Now I found myself at Tempelhof Airport again, which of course I had been round a few days ago, so I whizzed down Columbiadamm to get to the next point of interest (which happened to be a mosque). On the way my attention was taken by this large sign.
Thing is, there was no DC-3 there. Perhaps someone had pinched it and hung it from a building at Gleisdreieck.
Saw the mosque, then cycled through Volkspark Hasenheide which had lots of people walking dogs and cycling. I then carried on along some streets before arriving at Görlitzer Park which actually seemed a bit of a mess. It was created in the 1990s when the former Görlitzer Bahnhof (station) was taken down and still has obvious areas where rail tracks were – rather like a lot of the UK cycle paths. They were digging up the path where I wanted to go so I had to find an alternative route.
Which suddenly involved a big pile of stand which acted as a very effective brake.
I’m glad I had an Alfine hub rather than the derailleur on my other trike as that would undoubtedly have been full of sand at this point. The chain tensioner was almost too low for this trike!
And then when I got to the end of this former railway line, I had to contend with some steps. Lovely.
I now found my way to Treptower Park which had a huge Soviet war memorial, with two very imposing gates as you go into and come out of the park.
I then found myself at Flutgraben which is where the Landwehr Canal and the Spree River join. I saw this memorial plaque but Wikipedia doesn’t seem to know anything about it.
I stopped here for a crepe.
And to be amused at the unfortunate name for this café.
I saw myself in a shop window so took a pic.
I had stopped off earlier at a little local shop which had various mobile phone things to buy a cover for my cracked camera screen (which I have now fitted and works very well). I had a 10 minute chat with the shop owner who was interested in my trike and looked at various bits. He seemed really excited that I had Schwalbe tyres – they are German, you know, he said. I did know, and I then pointed out the Schmidt Dynohub (that’s German) and the Busch & Müller front and rear lights (they’re German) which are much more interested but he wasn’t that impressed. Clearly tyres are his thing.
Anyway, I continued on going the wrong way over one bridge initially as the correct track wasn’t very obvious. I sorted myself out eventually and found myself going into a roaring headwind along the bank of the Spree.

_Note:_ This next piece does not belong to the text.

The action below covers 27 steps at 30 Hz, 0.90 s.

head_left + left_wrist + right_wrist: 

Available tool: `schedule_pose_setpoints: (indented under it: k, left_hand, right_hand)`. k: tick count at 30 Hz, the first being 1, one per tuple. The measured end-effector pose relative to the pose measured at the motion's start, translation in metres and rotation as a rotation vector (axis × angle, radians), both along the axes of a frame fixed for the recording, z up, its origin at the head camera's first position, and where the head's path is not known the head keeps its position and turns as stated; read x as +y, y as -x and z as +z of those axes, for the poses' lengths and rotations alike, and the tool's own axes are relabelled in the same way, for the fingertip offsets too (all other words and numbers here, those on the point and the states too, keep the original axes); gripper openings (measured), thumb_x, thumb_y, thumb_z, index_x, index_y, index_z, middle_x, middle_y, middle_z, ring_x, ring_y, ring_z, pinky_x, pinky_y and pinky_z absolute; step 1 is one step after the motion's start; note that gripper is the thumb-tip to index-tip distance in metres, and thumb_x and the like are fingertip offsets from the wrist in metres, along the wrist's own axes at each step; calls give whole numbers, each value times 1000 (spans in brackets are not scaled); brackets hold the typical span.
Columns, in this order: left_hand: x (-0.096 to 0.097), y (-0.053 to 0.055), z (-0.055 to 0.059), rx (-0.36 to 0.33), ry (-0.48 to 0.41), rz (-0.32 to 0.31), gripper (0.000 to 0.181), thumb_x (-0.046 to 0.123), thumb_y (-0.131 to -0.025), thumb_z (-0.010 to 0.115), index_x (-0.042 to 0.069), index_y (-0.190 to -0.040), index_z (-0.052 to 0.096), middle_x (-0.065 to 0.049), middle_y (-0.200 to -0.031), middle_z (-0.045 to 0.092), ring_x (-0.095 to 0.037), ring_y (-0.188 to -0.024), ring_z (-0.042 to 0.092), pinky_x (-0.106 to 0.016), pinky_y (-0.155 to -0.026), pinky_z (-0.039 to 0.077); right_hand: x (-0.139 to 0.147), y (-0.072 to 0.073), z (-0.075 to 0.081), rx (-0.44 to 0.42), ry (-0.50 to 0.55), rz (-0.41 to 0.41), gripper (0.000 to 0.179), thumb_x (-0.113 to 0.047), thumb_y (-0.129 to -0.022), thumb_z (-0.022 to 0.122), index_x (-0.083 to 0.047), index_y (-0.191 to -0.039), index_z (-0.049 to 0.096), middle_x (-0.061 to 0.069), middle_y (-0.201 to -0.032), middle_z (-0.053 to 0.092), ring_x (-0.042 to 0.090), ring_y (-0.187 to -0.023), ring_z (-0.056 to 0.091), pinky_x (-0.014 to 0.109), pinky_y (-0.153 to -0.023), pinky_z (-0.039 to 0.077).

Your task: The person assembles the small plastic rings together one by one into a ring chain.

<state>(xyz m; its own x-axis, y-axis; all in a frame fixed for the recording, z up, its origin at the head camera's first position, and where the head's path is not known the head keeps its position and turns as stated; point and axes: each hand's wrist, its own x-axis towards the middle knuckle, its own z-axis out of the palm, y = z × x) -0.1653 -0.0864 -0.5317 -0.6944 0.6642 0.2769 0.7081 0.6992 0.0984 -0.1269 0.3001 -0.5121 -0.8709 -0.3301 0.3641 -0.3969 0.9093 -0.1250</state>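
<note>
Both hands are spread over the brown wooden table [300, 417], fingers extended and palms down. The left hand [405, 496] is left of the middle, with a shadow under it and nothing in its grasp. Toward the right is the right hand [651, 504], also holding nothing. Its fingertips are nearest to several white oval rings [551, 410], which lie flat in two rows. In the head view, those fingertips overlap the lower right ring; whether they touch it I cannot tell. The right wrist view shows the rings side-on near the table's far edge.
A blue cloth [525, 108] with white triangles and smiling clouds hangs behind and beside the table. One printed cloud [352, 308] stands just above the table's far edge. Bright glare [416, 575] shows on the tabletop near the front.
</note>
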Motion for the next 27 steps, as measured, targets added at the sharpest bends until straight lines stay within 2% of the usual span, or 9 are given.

Whereupon I saw a huge metal sculpture rising out of the water.
There was a plaque which explained it a bit.
Then I crossed over the Oberbaumbrücke which links Kreuzberg with the district of Friedrichshain.
The middle span of the bridge is rather less attractive than the ones either side. According to my guide book, Adolf Hitler had the middle span removed to try to slow down the Red Army’s march into Berlin.
I was then at the East Side Gallery again which I visited on a ride earlier in the week.
From here it was a direct route home as I had finished the tour once I got to the Ostbahnhof.
Whilst pootling along I saw the Berlin equivalent of Boris Bikes, whose control mechanism thingie appears to be solar powered.
There was a chap there cleaning everything and maintaining the bikes, except he knocked one over!
On my way back I cycled past the Rotes Rathaus. I took this pic when stopped at some traffic lights.
I have refrained from taking yet another photograph of the Brandenburg Gate (aren’t I kind!) but I did pass this comedy bike at the Siegesäule and took a pic. You usually see them with a bunch of drunk lads helping to pedal. This one seemed rather lonely.
Back to my apartment after 22 miles, so a short day today although it took almost five hours in total.
This is my last cycling day in Berlin as we drive home tomorrow lunchtime. I hope you’ve enjoyed reading about my adventures – next year I shall be cycling from Berlin home to Britain so at least I’ve checked out the first five miles of the 700 mile route!!!